The bloodiest attack against the Jewish Diaspora anywhere in the world since the Shoah, the AMIA massacre still marks this city’s biggest loss of life in a single day apart from the Cromañon rock club blaze at the end of 2004, claiming 194 lives as against the 85 blasted by the terrorist car-bomb – although we have yet to see what the coronavirus pandemic has up its sleeve in the rest of winter, with July 6 already coming within 10 of the AMIA death toll. That pandemic has made the Albert Camus novel La peste something of a fad and it is precisely in that 1947 masterpiece that Camus observes more evil to be caused in this world by stupidity than by evil itself – the incredibly gross neglect leading to the Cromañon inferno would seem to prove his point. But if the AMIA bloodbath failed to exceed the Cromañon toll, it was not for want of trying on the part of the terrorists – for sheer malign evil that car-bomb rammed into the heart of a building working for the good of a community cannot be matched.

Back then in 1994 the atrocity hit this city the day after the World Cup final, the supreme festival of a sport which is much more important than life and death according to a former coach of this year’s Premier League champions. Unsurprisingly this football-mad nation forgot all else as public opinion responded in shock and horror to the bomb mayhem – a reaction which the Argentine government and judiciary then and since has failed to reflect with any serious investigation. “We are all Jews,” was the universal slogan, referring to the fact that what in any other context might be called innocent bystanders (impossible here without absurd implications against the Jewish victims) were also killed – a worthy sentiment but also robbing the Jewish people of their special victim status, when they were so clearly the target of this terrorist atrocity.

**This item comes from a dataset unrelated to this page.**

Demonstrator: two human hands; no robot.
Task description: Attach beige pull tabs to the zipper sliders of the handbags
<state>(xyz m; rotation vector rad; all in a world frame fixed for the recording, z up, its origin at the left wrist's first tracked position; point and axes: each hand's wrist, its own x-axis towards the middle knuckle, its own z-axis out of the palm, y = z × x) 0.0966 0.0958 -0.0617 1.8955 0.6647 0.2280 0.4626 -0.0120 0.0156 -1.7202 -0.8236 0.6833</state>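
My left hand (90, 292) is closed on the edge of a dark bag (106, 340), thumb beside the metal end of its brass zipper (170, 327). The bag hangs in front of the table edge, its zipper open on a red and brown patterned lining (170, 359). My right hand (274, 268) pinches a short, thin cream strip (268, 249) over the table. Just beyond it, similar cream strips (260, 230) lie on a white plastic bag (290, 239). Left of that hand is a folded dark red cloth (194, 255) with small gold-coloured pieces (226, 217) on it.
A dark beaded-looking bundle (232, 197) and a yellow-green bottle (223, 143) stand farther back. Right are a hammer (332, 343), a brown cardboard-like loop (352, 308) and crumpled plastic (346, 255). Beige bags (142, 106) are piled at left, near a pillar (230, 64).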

Since then impunity has been the name of the game. The local connection seemed to have been quickly identified but a (deliberate?) mistrial by ex-judge Juan José Galeano, bribing the car dealer supplying the bomb vehicle into admitting his guilt, turned convictions into acquittals – a sabotage for which Galeano was eventually sentenced only last year. The investigation languished for a decade after the attack (when experts argue that the early days of a terror investigation are critical with the trail to the culprits drying up quickly) but the 2004 appointment of Alberto Nisman as special AMIA prosecutor by then-president Néstor Kirchner, followed by stern presidential condemnations of Iran at every annual United Nations General Assembly for several years, seemed to point to a new government commitment to a justice passively served by federal judge Rodolfo Canicoba Corral until this week. 

But this was followed by a bewildering U-turn in 2013 when the Cristina Fernández de Kirchner administration concluded its Memorandum of Understanding with Iran to set up a joint “truth commission” to find the culprits, an obscene absurdity premised on the Tehran government investigating itself. Nisman then turned his main energies to denouncing this pact and the plot only sickened with his mysterious death early in 2015. Instead of deploring this tragedy, Kirchnerite militants immediately started blackening his name in every way possible, some even asserting that the main victim was Fernández de Kirchner (very much alive today as vice-president) rather than the dead man. The elusive clarification of this death (with various holes in both homicide and suicide theories) has since distracted attention from the terrorist crime itself as much as drawn it.

But instead of just deploring continued impunity (which extends beyond AMIA with the high-profile and slow-motion trials of corruption and espionage among others underway) perhaps in this pandemic year we can look ahead to a judicial system harnessing 21st century technology where the physical presence of Iranian suspects is no longer required – virtual can be virtuous. Until then all we can do today is honour the dead when the siren sounds at 9.53am (the precise moment of the AMIA attack).